The first is simply empathizing more with employees' problems – “put yourself in their shoes”.
And the second is showing more appreciation of employees' work more regularly.
“Get rid of the once-a-year review, the Mitarbeitergespräch. You need regular praise, give more appreciation and acknowledgement,” Birnberg says.
As for employees, one of the most important routes to happiness can actually be expressing gratitude.
“First thing when you get to work, instead of reading any emails, write three emails thanking somebody for something that happened the day before.”
The second top tip is just getting away from the desk and going to eat lunch together with other people – something that can provide a welcome break or a high point to the day.
And lastly, it's important when working to keep a list of things you've accomplished. Birnberg suggests writing three things down before leaving each evening “so they can leave the office going, 'today was a good day'”.
Expats have it easy
That might all be true for German workers and managers – but what about expats?

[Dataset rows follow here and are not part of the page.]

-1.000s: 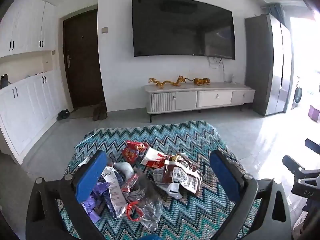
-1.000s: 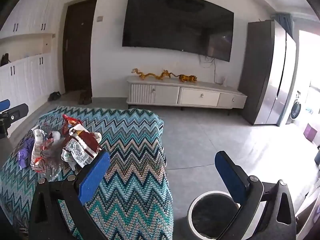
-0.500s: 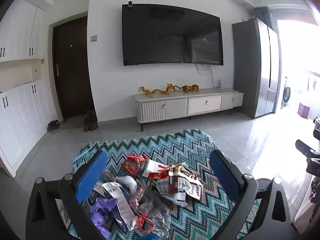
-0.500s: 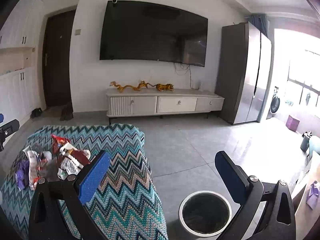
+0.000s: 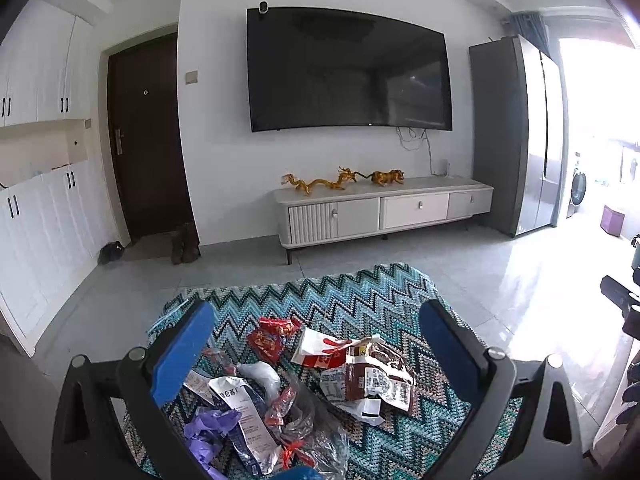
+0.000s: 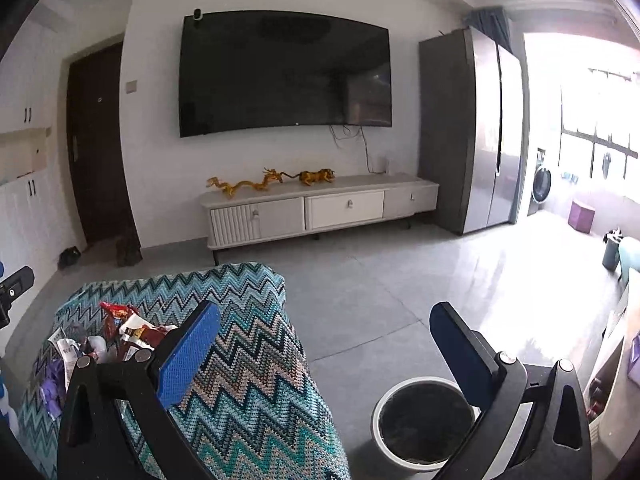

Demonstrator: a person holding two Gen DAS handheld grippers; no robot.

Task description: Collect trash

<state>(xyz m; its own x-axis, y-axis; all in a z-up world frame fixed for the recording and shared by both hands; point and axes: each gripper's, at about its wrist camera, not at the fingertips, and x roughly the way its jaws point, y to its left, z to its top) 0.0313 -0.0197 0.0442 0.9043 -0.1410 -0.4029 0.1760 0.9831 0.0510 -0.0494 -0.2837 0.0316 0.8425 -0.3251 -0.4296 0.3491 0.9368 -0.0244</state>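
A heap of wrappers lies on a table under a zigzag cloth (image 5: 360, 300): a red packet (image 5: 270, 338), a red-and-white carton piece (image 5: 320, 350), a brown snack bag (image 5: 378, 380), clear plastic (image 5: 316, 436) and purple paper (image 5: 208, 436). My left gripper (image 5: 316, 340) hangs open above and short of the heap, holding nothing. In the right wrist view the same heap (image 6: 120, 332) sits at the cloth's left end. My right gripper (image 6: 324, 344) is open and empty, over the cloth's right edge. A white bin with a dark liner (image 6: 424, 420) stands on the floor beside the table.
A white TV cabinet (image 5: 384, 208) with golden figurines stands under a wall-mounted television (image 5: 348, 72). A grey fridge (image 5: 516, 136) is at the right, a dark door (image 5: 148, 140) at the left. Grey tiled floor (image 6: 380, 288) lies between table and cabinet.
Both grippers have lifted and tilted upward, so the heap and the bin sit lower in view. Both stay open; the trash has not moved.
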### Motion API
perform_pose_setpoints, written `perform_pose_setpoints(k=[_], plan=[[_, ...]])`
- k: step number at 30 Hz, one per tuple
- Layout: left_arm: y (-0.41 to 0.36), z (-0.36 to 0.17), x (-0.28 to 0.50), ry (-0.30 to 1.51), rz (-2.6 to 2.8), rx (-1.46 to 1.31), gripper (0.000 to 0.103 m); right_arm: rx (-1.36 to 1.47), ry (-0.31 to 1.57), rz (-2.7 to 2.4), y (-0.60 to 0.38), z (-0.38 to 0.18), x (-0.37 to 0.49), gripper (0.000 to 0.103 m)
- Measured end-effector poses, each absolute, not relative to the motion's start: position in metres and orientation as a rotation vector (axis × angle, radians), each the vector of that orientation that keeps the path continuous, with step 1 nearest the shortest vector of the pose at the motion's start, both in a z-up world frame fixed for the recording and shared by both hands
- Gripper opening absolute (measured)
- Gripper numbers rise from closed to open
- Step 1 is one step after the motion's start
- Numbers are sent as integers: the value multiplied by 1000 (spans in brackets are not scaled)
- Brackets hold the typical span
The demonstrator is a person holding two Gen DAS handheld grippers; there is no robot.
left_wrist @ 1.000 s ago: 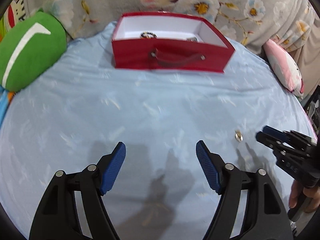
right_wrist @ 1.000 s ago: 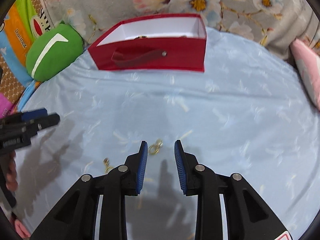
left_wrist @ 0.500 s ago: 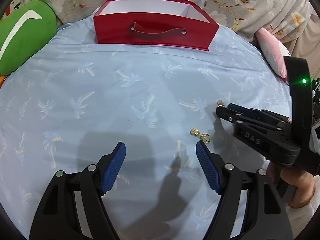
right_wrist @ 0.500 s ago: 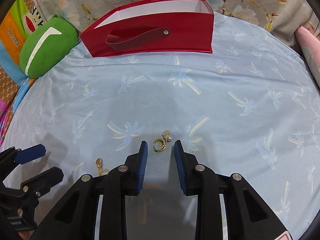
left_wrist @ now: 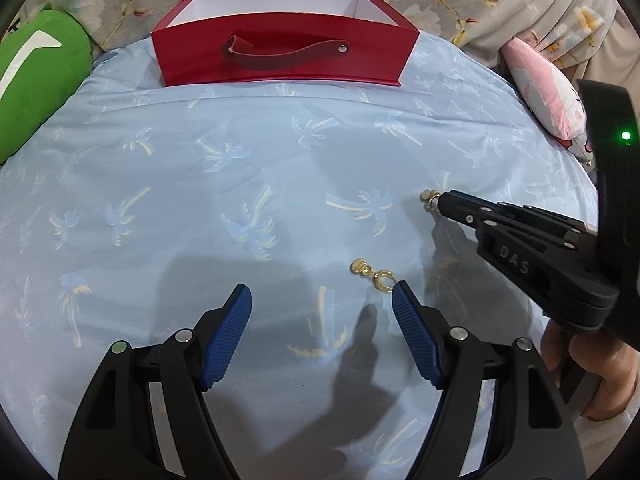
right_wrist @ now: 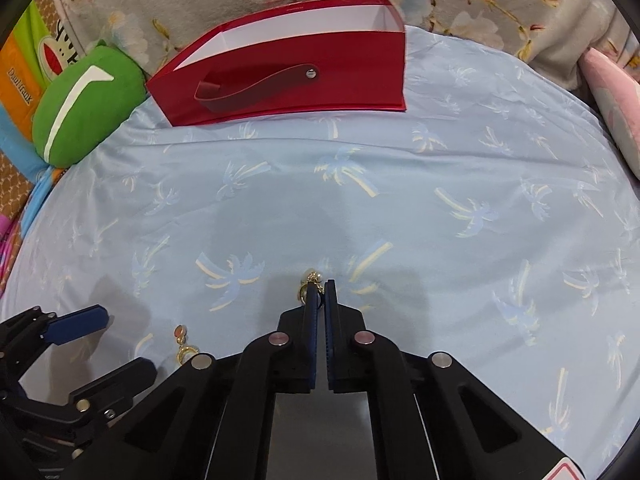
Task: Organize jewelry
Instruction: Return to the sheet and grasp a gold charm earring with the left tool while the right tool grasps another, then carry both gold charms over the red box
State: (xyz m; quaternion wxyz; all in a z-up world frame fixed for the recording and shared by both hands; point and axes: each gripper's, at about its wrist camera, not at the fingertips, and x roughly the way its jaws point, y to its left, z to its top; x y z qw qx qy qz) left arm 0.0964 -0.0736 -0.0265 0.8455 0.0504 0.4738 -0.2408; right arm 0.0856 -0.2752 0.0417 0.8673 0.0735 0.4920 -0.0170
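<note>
The right hand-held gripper (right_wrist: 320, 285) is down on the blue palm-print bedsheet (right_wrist: 440, 168) with its blue pads nearly together, pinching a gold earring (right_wrist: 313, 280) at the very tips; the pearl end pokes out just ahead of the fingers. From the left wrist view that same earring (left_wrist: 429, 199) shows as a small gold glint at the nose of the right hand-held gripper (left_wrist: 440, 202), and the person's hand (left_wrist: 592, 368) wraps the handle at the right edge.

The left hand-held gripper (left_wrist: 322, 300) hovers low with its jaws spread wide, holding nothing. A second gold earring (left_wrist: 370, 274) lies flat on the sheet just beside the tip of its right finger (left_wrist: 412, 332); in the right wrist view that earring (right_wrist: 183, 344) sits between the two tools.

At the far side of the sheet stands the red box (left_wrist: 280, 56), open-topped, white inside, strap handle on its front. A green cushion (left_wrist: 36, 80) sits left of it, a pink pillow (left_wrist: 544, 92) to the right.
</note>
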Motion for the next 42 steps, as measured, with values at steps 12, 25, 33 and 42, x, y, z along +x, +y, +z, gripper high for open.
perform_pose_setpoints(k=[12, 25, 33, 42], plan=[[-111, -36, 97, 1002, -537, 130, 63, 201, 1009, -53, -296, 56, 66, 2], [-100, -36, 97, 1024, -560, 81, 4, 227, 991, -42, -296, 63, 63, 3], [-86, -26, 90, 996, -567, 76, 4, 224, 972, -20, -289, 74, 62, 3], [-67, 5, 95, 939, -554, 36, 4, 220, 928, 19, -276, 96, 65, 3]])
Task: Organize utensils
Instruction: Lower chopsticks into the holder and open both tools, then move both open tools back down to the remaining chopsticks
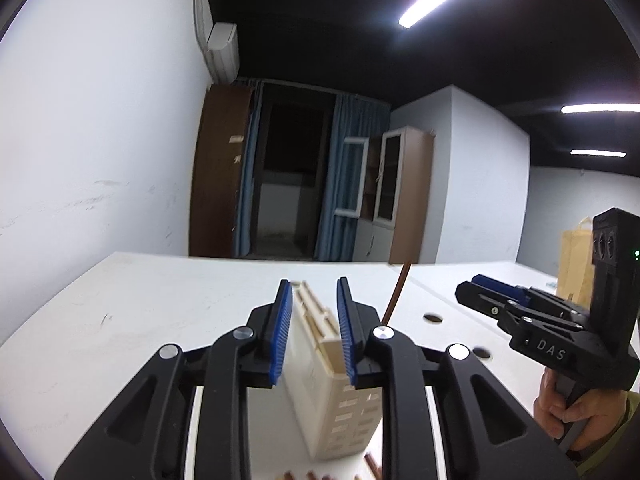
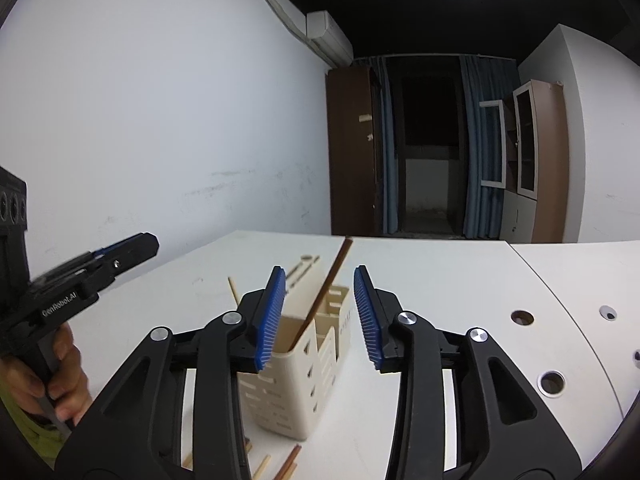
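Left wrist view shows one cream slotted utensil holder [image 1: 340, 408] standing upright on the white worktop [image 1: 132, 320], near the edge closest to me. My left gripper [image 1: 314, 320] has its blue pads apart on either side of the holder's top; whether they touch its walls I cannot tell. My right gripper [image 1: 480, 286] hangs to the side, held by my hand [image 1: 568, 412], well clear of the holder.

From the right wrist view, I count several compartments in the holder [image 2: 296, 384], though not exactly how many. One dark brown chopstick [image 2: 324, 296] leans in the nearest compartment, its tip rising above the rim. My right gripper [image 2: 320, 316] stands with pads apart and nothing pressed between them; the holder and chopstick sit beyond the gap. One pale stick [image 2: 233, 292] shows behind the left pad. A few more chopsticks [image 2: 288, 462] lie loose on the worktop at the near edge, partly hidden by the gripper, so I cannot count them.
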Tool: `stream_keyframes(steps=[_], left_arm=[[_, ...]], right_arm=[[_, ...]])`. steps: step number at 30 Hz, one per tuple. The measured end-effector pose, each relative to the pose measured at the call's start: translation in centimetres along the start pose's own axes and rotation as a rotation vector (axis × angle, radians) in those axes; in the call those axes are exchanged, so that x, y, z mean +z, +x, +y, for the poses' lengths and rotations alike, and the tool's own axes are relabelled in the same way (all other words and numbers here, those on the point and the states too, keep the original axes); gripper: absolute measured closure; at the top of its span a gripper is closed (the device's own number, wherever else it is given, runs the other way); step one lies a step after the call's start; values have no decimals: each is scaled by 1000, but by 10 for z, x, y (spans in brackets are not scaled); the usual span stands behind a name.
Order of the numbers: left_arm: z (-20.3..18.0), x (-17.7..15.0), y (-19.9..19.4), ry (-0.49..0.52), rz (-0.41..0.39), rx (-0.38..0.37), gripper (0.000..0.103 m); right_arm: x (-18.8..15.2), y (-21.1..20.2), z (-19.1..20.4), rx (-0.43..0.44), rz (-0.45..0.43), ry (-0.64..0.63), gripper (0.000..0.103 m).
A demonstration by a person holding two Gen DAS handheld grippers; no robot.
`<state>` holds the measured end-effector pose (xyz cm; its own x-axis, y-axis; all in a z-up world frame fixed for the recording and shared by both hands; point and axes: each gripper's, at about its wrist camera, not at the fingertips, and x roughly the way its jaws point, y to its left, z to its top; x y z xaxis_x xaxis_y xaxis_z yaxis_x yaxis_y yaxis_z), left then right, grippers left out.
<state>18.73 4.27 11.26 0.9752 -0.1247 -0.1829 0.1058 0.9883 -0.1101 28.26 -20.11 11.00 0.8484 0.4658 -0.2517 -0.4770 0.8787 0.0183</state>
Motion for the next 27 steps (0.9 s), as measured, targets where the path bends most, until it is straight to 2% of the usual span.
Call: stream_keyframes(steps=[2, 7, 12, 16, 22, 27], left_arm=[[0, -4, -3, -1, 43, 21, 73], [1, -16, -6, -4, 154, 65, 73], [5, -32, -2, -32, 321, 104, 69], [3, -42, 1, -1, 382, 132, 67], [13, -62, 13, -3, 483, 159, 67], [15, -86, 23, 6, 575, 182, 67]], right_arm=[[-6, -1, 2, -1, 33, -8, 66], [-23, 1, 8, -6, 136, -7, 61], [-41, 8, 10, -27, 240, -33, 56], [-61, 14, 10, -4, 339, -7, 52], [-88, 19, 8, -19, 436, -4, 48], [-109, 29, 5, -13, 532, 24, 48]])
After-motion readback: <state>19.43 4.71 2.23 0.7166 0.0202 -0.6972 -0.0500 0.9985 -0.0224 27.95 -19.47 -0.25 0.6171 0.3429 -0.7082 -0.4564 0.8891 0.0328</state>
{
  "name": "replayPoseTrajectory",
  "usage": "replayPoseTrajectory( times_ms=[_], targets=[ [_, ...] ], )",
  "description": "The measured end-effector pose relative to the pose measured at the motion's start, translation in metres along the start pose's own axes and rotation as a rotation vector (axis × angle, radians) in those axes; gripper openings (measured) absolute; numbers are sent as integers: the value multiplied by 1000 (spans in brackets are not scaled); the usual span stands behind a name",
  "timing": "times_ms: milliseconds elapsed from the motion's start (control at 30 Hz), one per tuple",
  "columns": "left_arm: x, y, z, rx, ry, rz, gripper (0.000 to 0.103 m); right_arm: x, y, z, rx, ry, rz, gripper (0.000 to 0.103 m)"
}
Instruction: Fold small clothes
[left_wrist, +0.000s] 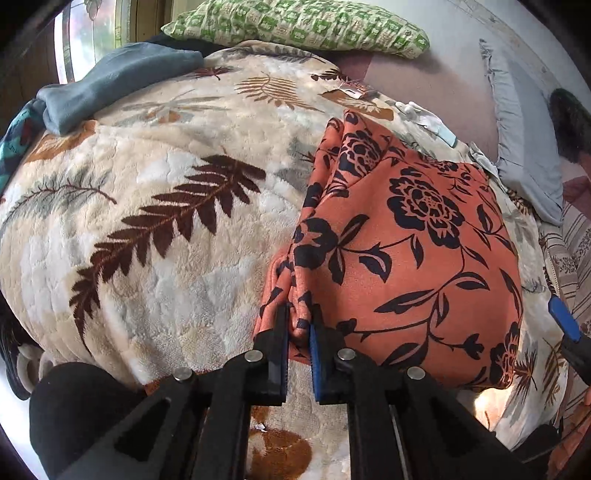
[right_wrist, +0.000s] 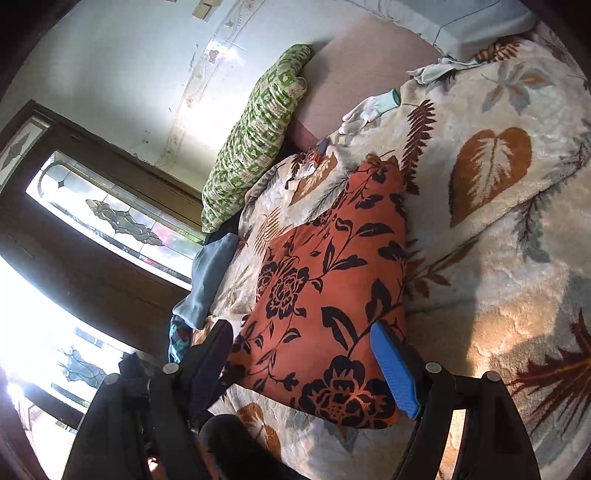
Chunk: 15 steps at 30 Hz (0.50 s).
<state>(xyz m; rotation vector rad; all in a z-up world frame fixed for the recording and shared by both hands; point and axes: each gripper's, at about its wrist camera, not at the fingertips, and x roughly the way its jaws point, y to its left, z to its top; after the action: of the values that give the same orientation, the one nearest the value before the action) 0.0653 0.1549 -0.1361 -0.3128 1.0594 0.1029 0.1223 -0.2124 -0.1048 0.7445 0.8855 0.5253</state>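
- Left gripper (left_wrist: 300, 325), pointing steeply down at lower centre of its view, is clamped on a bunched corner of the orange floral garment (left_wrist: 406, 236).
- Right gripper (right_wrist: 306, 362) hangs with jaws wide apart over the garment's near edge, holding nothing.
- Garment lies partly folded on the leaf-print blanket (left_wrist: 155, 229); further folds likely remain.

- You're working over a cream fleece blanket (left_wrist: 155, 266) w/ brown and grey leaf print.
- Green-and-cream patterned pillow (left_wrist: 295, 26) lies at the far edge, against the white wall (right_wrist: 110, 55).
- Folded grey-blue cloth (left_wrist: 114, 85) sits near the blanket's edge, by a stained-glass window (right_wrist: 110, 218) in dark wood.
- Pale blue ruffled pillow (left_wrist: 524, 147) rests beside the blanket.
- White glove (right_wrist: 369, 105) lies on the blanket.
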Motion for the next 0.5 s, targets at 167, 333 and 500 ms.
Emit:
replayPoseTrajectory(
  times_ms=[167,333,500],
  targets=[
    [-2,-1,0,19,-14,-9,10,5,16,25,-38,-10,1,80],
    [-5,-3,-1,28,-15,-3,10,43,16,57,79,68,218,86],
    [-39,-7,7,46,-68,-1,15,122,-44,34,299,261,147,87]
  ],
)
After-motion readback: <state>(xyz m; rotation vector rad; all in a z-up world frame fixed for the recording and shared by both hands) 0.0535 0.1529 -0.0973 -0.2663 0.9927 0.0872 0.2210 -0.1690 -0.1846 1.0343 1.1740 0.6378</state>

Birnberg suggests that they actually have it easy because they're almost forced into a positive-psychology way of thinking.
“The crux of what I coach is, wherever you put your focus is what grows.
“This is not rocket science: if you want to buy a particular car, you start seeing that car everywhere. If your wife wants to get pregnant, she sees kids everywhere.”
Being nudged into focusing on getting the most out of their experience living abroad can mean that expats simply spend more time and money on the good things in life.
“Most expats don't spend their money on material things, they spend it on experiences,” Birnberg says. “Studies show that that makes you happier.”
Of course it helps that some expats might have some of the heavier burdens that preoccupy many people – like a place to live or a car – taken off their shoulders altogether by their employer.
But that doesn't mean that others can't use the same methods.
"I have a mission, and my German girlfriend is behind me, she's like, we have to change the culture here, we have to tell people, you've got it made, look at what you've got," says Birnberg – before wishing The Local an excellent rest of the day.